Sounds interessting but I do not understand how fast pressure change my dammage the cell. My idea:
- pressure increase must be rather slow to give cells the time to react on pO2 change.
- pressure decrease is necessary to flush the unit compeltely with O2, air must be washed out, therefor some cycels are done. During decrease there is no cell reading going into protocol, so decrease might be fast.

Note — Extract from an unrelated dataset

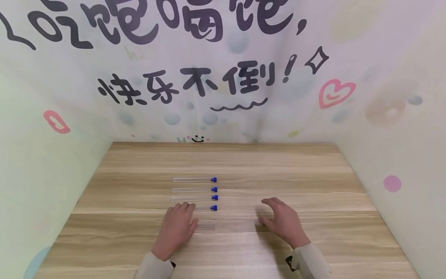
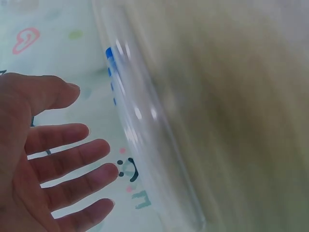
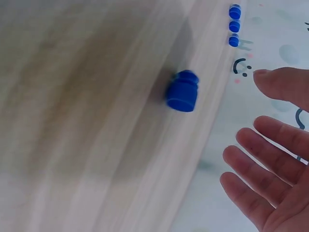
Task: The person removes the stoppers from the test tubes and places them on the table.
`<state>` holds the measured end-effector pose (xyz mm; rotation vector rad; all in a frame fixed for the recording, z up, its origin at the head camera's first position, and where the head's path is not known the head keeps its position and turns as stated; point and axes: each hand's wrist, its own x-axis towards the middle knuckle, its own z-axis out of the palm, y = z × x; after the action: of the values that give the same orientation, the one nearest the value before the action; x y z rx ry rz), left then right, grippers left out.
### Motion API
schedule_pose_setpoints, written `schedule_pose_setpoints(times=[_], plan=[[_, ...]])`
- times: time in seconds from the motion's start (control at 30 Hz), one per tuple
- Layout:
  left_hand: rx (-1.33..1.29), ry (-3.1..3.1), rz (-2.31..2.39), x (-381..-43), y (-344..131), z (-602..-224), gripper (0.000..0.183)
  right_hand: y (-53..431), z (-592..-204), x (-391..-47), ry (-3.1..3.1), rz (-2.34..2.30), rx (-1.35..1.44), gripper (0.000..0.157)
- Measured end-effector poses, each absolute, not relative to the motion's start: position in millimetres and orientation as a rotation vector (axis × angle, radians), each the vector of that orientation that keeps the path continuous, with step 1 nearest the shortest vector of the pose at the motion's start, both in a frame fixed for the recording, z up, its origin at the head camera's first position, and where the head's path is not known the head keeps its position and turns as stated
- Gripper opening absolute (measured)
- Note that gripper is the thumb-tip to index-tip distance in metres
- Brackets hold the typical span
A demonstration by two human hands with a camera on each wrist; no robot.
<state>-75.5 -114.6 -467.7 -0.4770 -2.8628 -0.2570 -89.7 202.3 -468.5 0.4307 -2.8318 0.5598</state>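
Observation:
My left hand is over the table with fingers loosely spread, covering part of the nearest capped tube. Beside its thumb lies a faint clear tube; the left wrist view shows this clear tube large, with no cap visible on it. In that view the left fingers are relaxed and hold nothing. Beyond lie several clear test tubes with blue caps, side by side, caps to the right. My right hand hovers with curved, parted fingers. A blue cap lies near it in the right wrist view, with no tube showing behind it.
The wood-grain table runs back to a printed wall with dark lettering and coloured drawings. Pale side walls border it left and right. More blue caps line up near the far wall in the right wrist view.

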Motion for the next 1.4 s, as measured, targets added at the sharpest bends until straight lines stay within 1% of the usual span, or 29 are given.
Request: schedule_pose_setpoints(times=[0.8, 1.4], plan=[[-0.584, -2.814, -0.125, -102.1, -119.3, -456.6, 0.032, 172.2, -449.2, -109.0, -2.835, 0.547, 0.532, 0.039], [-0.646, -2.871, -0.097, -112.1, -127.1, -464.0, 0.022, 149.5, -458.3, -118.7, -2.891, 0.582, 0.607, 0.034]])
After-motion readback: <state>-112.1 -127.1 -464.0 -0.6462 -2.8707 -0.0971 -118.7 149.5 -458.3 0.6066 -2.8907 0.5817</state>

Or do you think of a physical dammage on the cell? Is there any chance to do so? I thought they always have the same pressure inside and outside, isn't this the case?
 
physical damage to the cell can occur with rapid pressure changes. The electrolyte is still captured and they like to leak if you decrease pressure too rapidly. You also need time for the cells to "calm down" on the pressure drop you are not just looking for linearity and current limiting, you are also looking for response rates in both directions.
 
physical damage to the cell can occur with rapid pressure changes. The electrolyte is still captured and they like to leak if you decrease pressure too rapidly. You also need time for the cells to "calm down" on the pressure drop you are not just looking for linearity and current limiting, you are also looking for response rates in both directions.
Sounds reasonable. I will open a cell and have a closer look to it. And I just bought
As I am not happy with Divesoft's drain valve I will exchange it against a better one: no chrome coming off, no metal-to-metal sealing but plastic-to-metal sealing -> possbility to service it. This new valve has much more flow which is no good, as I have learned from tbone, so I will add a nozzle, reducing the flow to original.
 
Some bleed valves leak though the threads. That makes it slow.. . Sounds like that's what you want....

Others have a cross drilled hole close to the seat which vents fast...
 
The Divesoft valve leaks through the thread, yes that makes it slow.

My new valve in fact has the cross drilled hole, therefor vents faster. I will use this valve but add a nozzle.
 
I got an answer from a Vandagraph engeneer: a cell sometimes has very small gas bubbles in there. Fast pressure change may dammage the cell membrane the same way it does in our body. I call this sensor's DCS :) So I am waiting for my nozzle which I will definitely add to my pressure relieve valve.